▶ **WORK TO COMPLETE**
Please filter the listing for the string "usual" and copy each matching line.

▶ **INFORMATION SUPPLIED**
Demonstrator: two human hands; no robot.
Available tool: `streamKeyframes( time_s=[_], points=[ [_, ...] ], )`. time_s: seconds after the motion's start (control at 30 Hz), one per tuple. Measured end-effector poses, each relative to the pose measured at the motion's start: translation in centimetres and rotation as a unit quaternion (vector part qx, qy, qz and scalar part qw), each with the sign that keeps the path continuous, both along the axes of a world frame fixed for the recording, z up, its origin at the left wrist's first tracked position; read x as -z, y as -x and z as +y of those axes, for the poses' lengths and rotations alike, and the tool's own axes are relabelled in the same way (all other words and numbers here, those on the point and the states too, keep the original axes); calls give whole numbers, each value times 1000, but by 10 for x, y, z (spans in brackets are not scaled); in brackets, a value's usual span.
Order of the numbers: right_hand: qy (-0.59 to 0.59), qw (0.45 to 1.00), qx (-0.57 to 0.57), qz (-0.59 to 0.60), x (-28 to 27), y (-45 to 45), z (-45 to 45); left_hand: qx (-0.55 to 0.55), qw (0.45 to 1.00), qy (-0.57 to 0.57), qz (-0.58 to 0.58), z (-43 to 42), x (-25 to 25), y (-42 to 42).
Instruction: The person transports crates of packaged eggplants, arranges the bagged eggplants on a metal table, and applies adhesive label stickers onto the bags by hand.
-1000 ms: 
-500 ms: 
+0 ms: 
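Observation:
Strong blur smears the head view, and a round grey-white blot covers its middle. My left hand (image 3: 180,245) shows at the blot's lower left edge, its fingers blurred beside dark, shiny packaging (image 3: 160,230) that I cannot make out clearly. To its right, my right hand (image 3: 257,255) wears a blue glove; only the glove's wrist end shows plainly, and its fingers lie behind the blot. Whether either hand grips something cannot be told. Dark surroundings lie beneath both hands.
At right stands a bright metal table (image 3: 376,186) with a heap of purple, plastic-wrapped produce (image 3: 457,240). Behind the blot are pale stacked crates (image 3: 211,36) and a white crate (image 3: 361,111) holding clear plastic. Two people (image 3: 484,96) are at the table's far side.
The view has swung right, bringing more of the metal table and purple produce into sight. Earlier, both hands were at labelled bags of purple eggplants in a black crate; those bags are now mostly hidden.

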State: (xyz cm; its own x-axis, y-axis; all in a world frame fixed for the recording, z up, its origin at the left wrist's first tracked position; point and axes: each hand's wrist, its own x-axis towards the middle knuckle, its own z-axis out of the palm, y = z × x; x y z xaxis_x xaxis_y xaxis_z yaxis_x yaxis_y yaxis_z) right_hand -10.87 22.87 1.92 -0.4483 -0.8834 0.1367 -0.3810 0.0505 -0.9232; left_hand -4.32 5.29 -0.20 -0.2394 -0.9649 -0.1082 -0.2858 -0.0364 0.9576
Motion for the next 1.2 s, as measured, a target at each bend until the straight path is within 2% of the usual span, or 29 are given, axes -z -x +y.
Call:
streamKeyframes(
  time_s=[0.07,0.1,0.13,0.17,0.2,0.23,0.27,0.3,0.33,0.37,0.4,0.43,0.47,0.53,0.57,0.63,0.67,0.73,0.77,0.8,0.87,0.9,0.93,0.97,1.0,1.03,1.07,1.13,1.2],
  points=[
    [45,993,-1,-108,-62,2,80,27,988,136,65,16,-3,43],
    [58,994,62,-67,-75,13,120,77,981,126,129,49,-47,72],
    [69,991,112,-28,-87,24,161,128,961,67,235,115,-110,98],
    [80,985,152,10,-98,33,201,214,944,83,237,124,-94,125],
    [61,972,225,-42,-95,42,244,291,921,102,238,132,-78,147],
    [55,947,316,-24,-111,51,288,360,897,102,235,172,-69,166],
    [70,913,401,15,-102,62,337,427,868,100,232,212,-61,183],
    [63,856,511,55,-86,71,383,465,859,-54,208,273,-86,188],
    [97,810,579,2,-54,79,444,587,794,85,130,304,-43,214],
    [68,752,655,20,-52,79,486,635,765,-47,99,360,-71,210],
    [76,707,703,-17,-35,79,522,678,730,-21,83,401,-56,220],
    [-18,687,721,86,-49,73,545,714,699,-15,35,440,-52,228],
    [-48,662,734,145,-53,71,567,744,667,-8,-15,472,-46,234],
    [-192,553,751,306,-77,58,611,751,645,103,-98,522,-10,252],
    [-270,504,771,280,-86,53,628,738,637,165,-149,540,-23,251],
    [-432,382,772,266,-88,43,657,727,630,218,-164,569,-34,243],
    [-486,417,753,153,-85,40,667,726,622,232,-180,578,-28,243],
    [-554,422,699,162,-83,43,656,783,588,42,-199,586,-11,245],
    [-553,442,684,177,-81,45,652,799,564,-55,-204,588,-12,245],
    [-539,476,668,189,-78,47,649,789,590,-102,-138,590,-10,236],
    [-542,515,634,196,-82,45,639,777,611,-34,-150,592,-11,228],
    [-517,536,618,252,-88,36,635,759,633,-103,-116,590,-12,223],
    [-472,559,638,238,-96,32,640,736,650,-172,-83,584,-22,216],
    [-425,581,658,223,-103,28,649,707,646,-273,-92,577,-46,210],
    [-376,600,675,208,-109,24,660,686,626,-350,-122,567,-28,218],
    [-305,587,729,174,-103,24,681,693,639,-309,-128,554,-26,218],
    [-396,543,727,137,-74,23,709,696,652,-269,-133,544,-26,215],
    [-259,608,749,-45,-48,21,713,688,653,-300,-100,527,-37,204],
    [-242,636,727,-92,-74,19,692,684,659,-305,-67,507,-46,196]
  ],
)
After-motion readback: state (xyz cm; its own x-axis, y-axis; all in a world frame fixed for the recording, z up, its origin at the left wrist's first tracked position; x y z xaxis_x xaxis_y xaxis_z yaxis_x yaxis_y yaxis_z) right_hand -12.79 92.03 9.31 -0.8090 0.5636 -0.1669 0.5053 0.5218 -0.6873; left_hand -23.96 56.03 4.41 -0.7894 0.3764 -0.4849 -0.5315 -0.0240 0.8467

▶ **TASK ANSWER**
Available tool: `streamKeyframes( time_s=[_], points=[ [_, ...] ], )`. time_s: seconds after the motion's start (control at 30 Hz), one per tuple. Measured end-effector poses, each relative to the pose measured at the motion's start: translation in centimetres and rotation as a unit quaternion (vector part qx, qy, qz and scalar part qw), each with the sign that keeps the path continuous, both along the axes of a world frame fixed for the recording, z up, its origin at the left wrist's first tracked position; read x as -z, y as -x and z as +y of those axes, for the poses' lengths and rotations alike, and the tool's own axes are relabelled in the same way (all other words and numbers here, those on the point and the states too, keep the original axes); calls give whole numbers, each value times 1000, but by 10 for x, y, z (spans in brackets are not scaled); in brackets, a value's usual span.
Motion for the next 1.2 s, as measured, a target at each bend until the straight path is within 2% of the usual span, or 29 are given, axes -z -x +y.

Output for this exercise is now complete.